I’ve done the outside workouts for a few years now. Before the new feature I used to have to create the workouts on training peaks but now with the sync feature it’s all to easy.
My $0.02: If you have a local time trial, use that route for outside intervals. We have a 9.5mi TT nearby that is pretty flat and only has one not busy rotary in it. It takes me 22:xx on my TT bike, so on my road bike I can easily do 20m intervals (and obviously anything shorter). The loop is a clockwise oval, so there are no left turns and the right turns are more merges so you can keep your speed up. For those from the area, it’s the Charlie Baker TT in Concord, MA. I find that ‘complex’ intervals with ramp up and ramp downs etc. are harder to do outside due to the power variability. I’ll frequently do my workout on that say for an hour, then ride around to get the total time I want.
Color me jealous! I’m down in EG and it takes about 30 minutes to hit the south canal. Although for intervals I really prefer the canal as it has no runners and only a few cyclists with more than a few TTers. Another good option for harder stuff (to avoid higher speeds around runners/cyclists) are the less traveled country roads out in the delta.
One other thing. A lot of these very complex workouts with power that jumps all over the place are the way they are because they are trying to mimic the demands of outdoor riding. In other words, prepare you for the power demands of a fast group ride or a race.
It would be like, Black Mirror level perversity to ride inside instead of outside because outside it would be too hard to strictly complete a workout . . . whose whole purpose is to mimic riding outside.
Meaning: don’t overthink it too much.
If you were wondering where to do workouts, This layout is what you’re looking for and it does not have to be long. I live in the city but I have a 2.2 mile route in a subdivision that is exactly like this, clockwise with right turns that are basically merges and easy to see traffic. I can ride in this thing all day without having to stop and I rarely have to even slow down
I too live in Sac and use the bike trail for outdoor sessions sometimes! I find success on that sort of terrain – generally straight and flattish, with occasional sharp turns and small rollers – really depends on the kind of workout. Shorter intervals are much easier for me, I find the occasional sharp turns and foot/bike traffic make 8+ minute intervals hard to maintain. Have had a lot of luck doing those in places like Old Forrest Hill, Folsom-Auburn, Salmon Falls Rd though.
The river path is awesome for long z2 days though. Also amazing for commuting (work backs up to Lake Natoma in Folsom, so it’s a nice 15mi one-way from Arden Park/Wilhaggin area).
In general, love the outdoor workouts and think it’s a viable option as long as one has a power meter (or is good with RPE) and long stretches they can ride without stops/traffic. The thing that makes them work so well is in the way that the outdoor workout is close in goal/intent to the indoor rides, but doesn’t unrealistically strive to mirror the indoor power profile.
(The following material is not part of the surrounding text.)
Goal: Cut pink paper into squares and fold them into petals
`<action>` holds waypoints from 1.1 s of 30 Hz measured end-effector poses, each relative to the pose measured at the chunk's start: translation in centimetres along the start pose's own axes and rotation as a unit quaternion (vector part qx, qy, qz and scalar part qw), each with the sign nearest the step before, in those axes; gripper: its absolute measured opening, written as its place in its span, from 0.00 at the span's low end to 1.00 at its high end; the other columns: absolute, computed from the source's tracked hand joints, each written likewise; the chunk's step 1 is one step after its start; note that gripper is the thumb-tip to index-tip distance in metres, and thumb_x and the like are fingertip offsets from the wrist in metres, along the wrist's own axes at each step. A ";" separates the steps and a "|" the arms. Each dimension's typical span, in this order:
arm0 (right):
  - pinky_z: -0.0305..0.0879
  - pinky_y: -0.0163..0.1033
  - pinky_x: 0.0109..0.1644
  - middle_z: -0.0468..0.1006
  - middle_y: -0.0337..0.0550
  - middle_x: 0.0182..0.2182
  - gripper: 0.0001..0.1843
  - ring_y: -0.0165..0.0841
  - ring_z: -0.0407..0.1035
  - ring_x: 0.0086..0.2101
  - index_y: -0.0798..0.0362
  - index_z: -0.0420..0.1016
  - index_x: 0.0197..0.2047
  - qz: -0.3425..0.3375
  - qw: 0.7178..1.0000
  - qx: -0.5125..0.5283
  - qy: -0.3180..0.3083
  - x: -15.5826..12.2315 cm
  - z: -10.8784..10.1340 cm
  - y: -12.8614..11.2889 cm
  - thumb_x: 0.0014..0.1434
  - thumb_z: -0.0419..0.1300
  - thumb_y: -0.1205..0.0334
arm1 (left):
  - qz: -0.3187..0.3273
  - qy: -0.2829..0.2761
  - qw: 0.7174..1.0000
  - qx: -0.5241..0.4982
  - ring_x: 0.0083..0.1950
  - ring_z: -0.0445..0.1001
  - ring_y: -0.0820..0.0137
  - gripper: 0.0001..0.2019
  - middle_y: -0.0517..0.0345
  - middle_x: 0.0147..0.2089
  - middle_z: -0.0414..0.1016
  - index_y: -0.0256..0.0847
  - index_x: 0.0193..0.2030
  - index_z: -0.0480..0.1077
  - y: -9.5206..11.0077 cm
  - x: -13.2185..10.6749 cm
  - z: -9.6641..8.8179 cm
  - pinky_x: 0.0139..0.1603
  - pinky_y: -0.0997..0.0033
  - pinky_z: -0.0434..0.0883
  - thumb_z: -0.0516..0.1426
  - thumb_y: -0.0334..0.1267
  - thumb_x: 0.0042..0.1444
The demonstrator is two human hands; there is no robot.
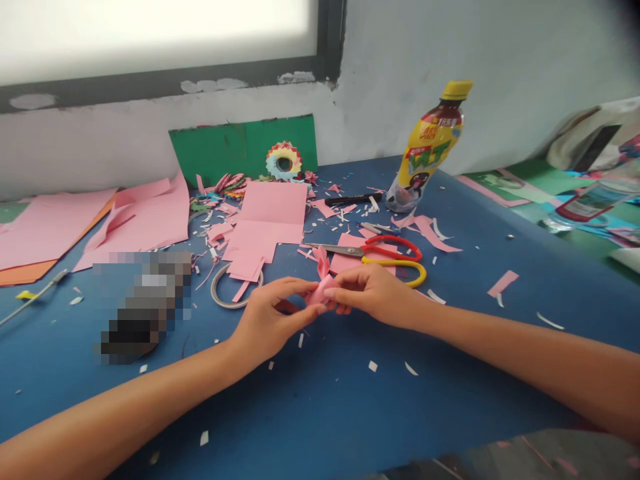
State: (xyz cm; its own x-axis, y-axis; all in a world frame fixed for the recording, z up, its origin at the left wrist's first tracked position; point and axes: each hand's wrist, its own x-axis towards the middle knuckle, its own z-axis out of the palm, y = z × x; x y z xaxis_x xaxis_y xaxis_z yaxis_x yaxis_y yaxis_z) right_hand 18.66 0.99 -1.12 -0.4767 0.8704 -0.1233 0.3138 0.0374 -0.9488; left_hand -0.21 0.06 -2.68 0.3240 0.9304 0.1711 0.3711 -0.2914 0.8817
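Observation:
Between my two hands, above the blue table (300, 400), is a small folded piece of pink paper (323, 291) with narrow strips sticking up at its top. My left hand (273, 310) pinches its left side between thumb and fingers. From the right, my right hand (367, 290) grips the same piece, its thumb on the front. Just behind my right hand lie scissors (355, 251) with one red and one yellow handle loop. Pink paper sheets (273, 213) lie behind the hands, partly over a roll of tape (215, 288) near my left hand.
A tilted yellow-capped bottle (425, 153) stands back right, near a black pen (353, 199). A paper ring (283, 162) rests against green card (220, 153). Large pink sheets (145, 220) and a pixelated object (145, 307) lie left. Paper scraps are scattered about.

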 end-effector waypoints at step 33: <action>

Have to echo what’s been said here. I’ve had good luck with doing the workouts outside. I am lucky in that I am a warmup ride away from a flat, light traffic, no lights stretch of road. I also sometimes look at what the workout demands and just adjust my route accordingly to make it somewhat fit, even if I’m not sticking to the actual prescribed workout, I try and achieve the goals of it via incorporating the drills on my ride (hills, sprints, etc.)
The only issue I have is, similar to @tomr1022, I find it hard to take it super easy in the recovery valleys, as it just feels too damn slow outside, lol.
Anyway, I mix it up. I try and incorporate outside riding as much as I can this time of year, and when the weather improves, it will likely be north of 95% outside riding (and probably 100%).
Completed an outside workout this morning and had a lot of fun.
I found myself to be pretty decent at holding the prescribed power but there was a good amount of time where I was +/- 10-15 watts because of hills or lack of attention. How big of a deal do you make of that?
At the end of the day, workout TSS was scheduled at 115 and that’s where I landed when I uploaded so I assume that everything is fine.